Interspousal transmission of hepatitis C in Thailand

Vorayod Boonyarad, Anuchit Chutaputti, Sommai Choeichareon, Kavita Bedi, Apiradee Theamboonlers, Teeraporn Chinchai, Yong Poovorawan
Journal of Gastroenterology 2003, 38 (11): 1053-9

BACKGROUND: Previous studies evaluating the possibility of interspousal sexual transmission of hepatitis C virus (HCV) have yielded many conflicting results. Our study was carried out to determine the exact potential and risk factors of interspousal HCV transmission.

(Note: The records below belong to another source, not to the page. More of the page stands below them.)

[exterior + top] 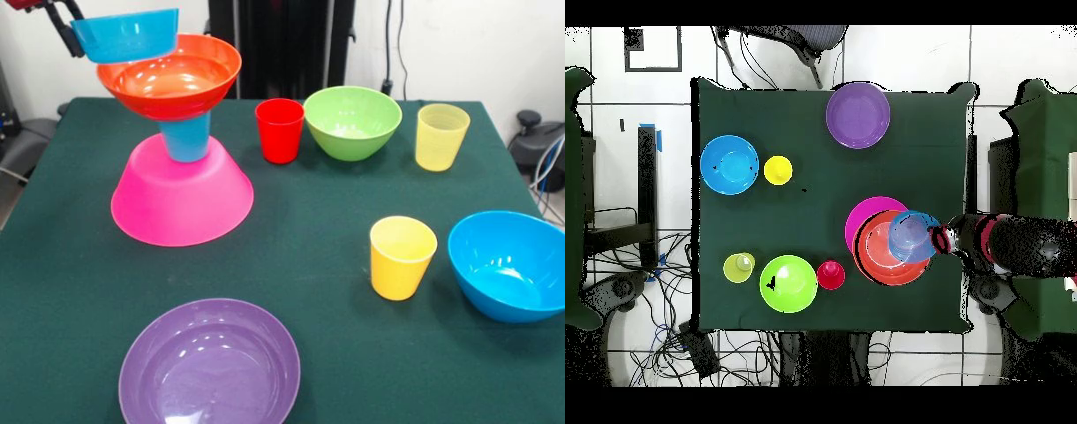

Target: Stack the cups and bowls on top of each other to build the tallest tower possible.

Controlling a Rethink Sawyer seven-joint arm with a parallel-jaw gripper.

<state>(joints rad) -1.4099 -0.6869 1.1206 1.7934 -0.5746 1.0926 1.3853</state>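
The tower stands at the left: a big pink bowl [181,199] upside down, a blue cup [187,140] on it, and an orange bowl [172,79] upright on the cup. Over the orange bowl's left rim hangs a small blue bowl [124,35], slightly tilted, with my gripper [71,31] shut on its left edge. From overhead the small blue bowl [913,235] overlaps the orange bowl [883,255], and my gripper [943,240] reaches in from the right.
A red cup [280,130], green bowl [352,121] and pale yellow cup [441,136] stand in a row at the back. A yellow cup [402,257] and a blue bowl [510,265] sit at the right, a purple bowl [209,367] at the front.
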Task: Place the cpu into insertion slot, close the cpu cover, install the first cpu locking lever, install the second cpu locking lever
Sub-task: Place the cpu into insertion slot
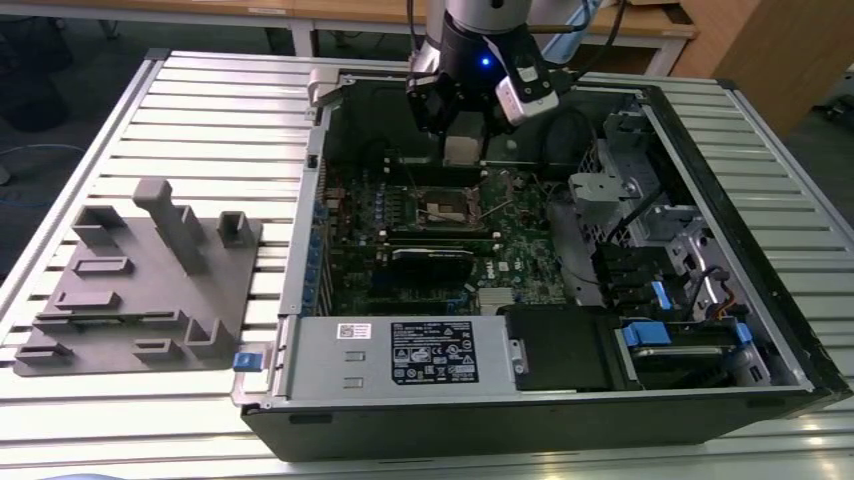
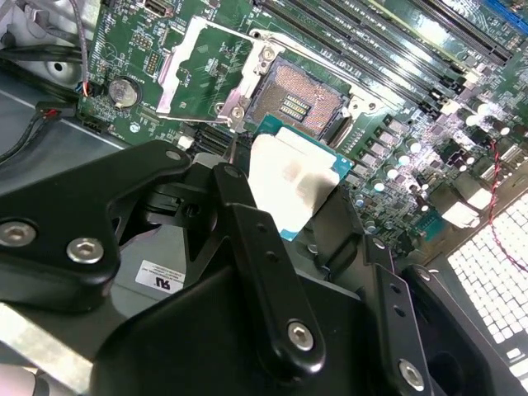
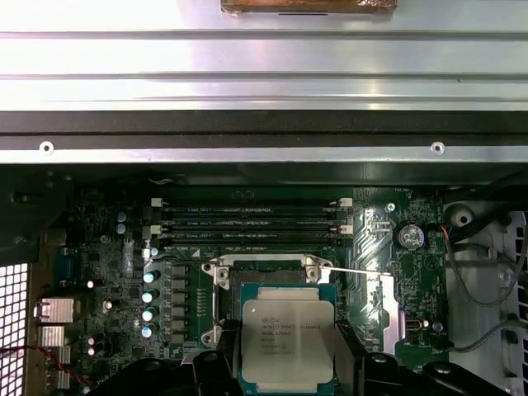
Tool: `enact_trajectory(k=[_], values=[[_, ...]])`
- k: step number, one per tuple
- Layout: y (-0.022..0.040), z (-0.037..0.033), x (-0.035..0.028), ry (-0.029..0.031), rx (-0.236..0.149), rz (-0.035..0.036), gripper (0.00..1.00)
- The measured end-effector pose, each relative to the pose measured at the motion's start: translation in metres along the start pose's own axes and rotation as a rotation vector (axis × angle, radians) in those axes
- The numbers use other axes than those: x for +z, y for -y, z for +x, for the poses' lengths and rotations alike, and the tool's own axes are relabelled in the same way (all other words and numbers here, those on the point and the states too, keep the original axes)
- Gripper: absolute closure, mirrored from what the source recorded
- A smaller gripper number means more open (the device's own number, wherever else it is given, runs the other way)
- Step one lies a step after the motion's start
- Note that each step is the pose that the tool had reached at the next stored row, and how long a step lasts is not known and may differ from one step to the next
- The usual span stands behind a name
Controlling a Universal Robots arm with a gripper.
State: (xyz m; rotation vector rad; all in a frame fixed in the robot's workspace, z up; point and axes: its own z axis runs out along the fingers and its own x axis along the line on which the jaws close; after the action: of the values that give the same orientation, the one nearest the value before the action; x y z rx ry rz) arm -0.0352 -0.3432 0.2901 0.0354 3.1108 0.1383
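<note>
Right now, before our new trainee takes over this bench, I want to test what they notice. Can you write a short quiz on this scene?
1. True or false: the chip already sits in the socket.
2. The cover next to the socket is: A) swung open, B) shut over the socket, C) held by the claw.
3. Fill in: the claw is shut on the ____.

Key: 1 false, the chip is held above the bare socket; 2 A; 3 chip.
</note>
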Motion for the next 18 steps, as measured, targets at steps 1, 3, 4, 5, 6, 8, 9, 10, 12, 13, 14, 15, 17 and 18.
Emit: enact_trajectory(k=[1, 3, 4, 5, 6, 8, 9, 10, 12, 13, 14, 15, 17, 18], values=[[0.0001, 0.0, 0.0005, -0.0001, 0.0, 0.0002, 0.46], [0.0002, 0.0001, 0.0017, -0.0001, 0.0, 0.0003, 0.46], [0.0002, 0.0001, 0.0019, -0.0002, 0.0, 0.0005, 0.46], [0.0002, 0.0001, 0.0019, -0.0002, 0.0, 0.0005, 0.46], [0.0002, 0.0001, 0.0019, -0.0003, 0.0, 0.0006, 0.46], [0.0003, 0.0001, 0.0022, -0.0002, 0.0, 0.0004, 0.46], [0.0002, 0.0001, 0.0026, 0.0, 0.0, 0.0001, 0.46], [0.0003, 0.0001, 0.0031, 0.0, 0.0, 0.0, 0.46], [0.0004, 0.0001, 0.0045, -0.0001, 0.0, 0.0003, 0.46], [0.0006, 0.0002, 0.0056, -0.0001, 0.0, 0.0003, 0.46], [0.0007, 0.0002, 0.007, 0.0, 0.0, 0.0003, 0.46], [0.0008, 0.0003, 0.0087, 0.0, 0.0, 0.0004, 0.46], [0.0012, 0.0004, 0.0123, 0.0, 0.0, 0.0007, 0.46], [0.0013, 0.0004, 0.0143, 0.0, 0.0, 0.0006, 0.46]])
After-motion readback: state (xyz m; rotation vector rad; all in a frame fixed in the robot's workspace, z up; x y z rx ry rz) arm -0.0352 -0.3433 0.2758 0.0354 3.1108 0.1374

METHODS: The spouses (54 men and 106 women; mean age +/-SD, 48 +/- 8 years) of 160 patients with HCV infection (106 men and 54 women) were serologically tested for HCV using a third-generation enzyme-linked immuno- sorbent assay (ELISA). Positive results were confirmed by reverse transcriptase polymerase chain reaction (RT-PCR). For positive couples, the cluster nucleotides of the HCV gene and genotypes were compared on the basis of restriction fragment length polymorphism (RFLP), Innogenetic Line Probe Assay (INNO-LiPA), and direct sequencing. Similarly, phylogenetic tree and sequence homology analysis was performed in order to precisely verify interspousal transmission. Risk factors promoting interspousal HCV transmission were also identified.

RESULTS: Throughout a mean duration of exposure of 23 + 5 years, most of the 160 partners had their usual and unprotected sexual relationships with the index patients. HCV-associated antibodies and HCV-RNA were detected in only 3 (1.88%) of the 160 spouses. Furthermore, homology and phylogenetic tree analysis could not clearly demonstrate that any one of these 3 positive spouses was infected with the same strain of HCV as that identified in the index cases. Because a positive group remained elusive, risk factors of interspousal HCV transmission could not be determined in this study.

CONCLUSIONS: According to this study, interspousal transmission of HCV seems to be very rare. HCV-positive spouses should be firmly reassured that they can maintain their normal marital life.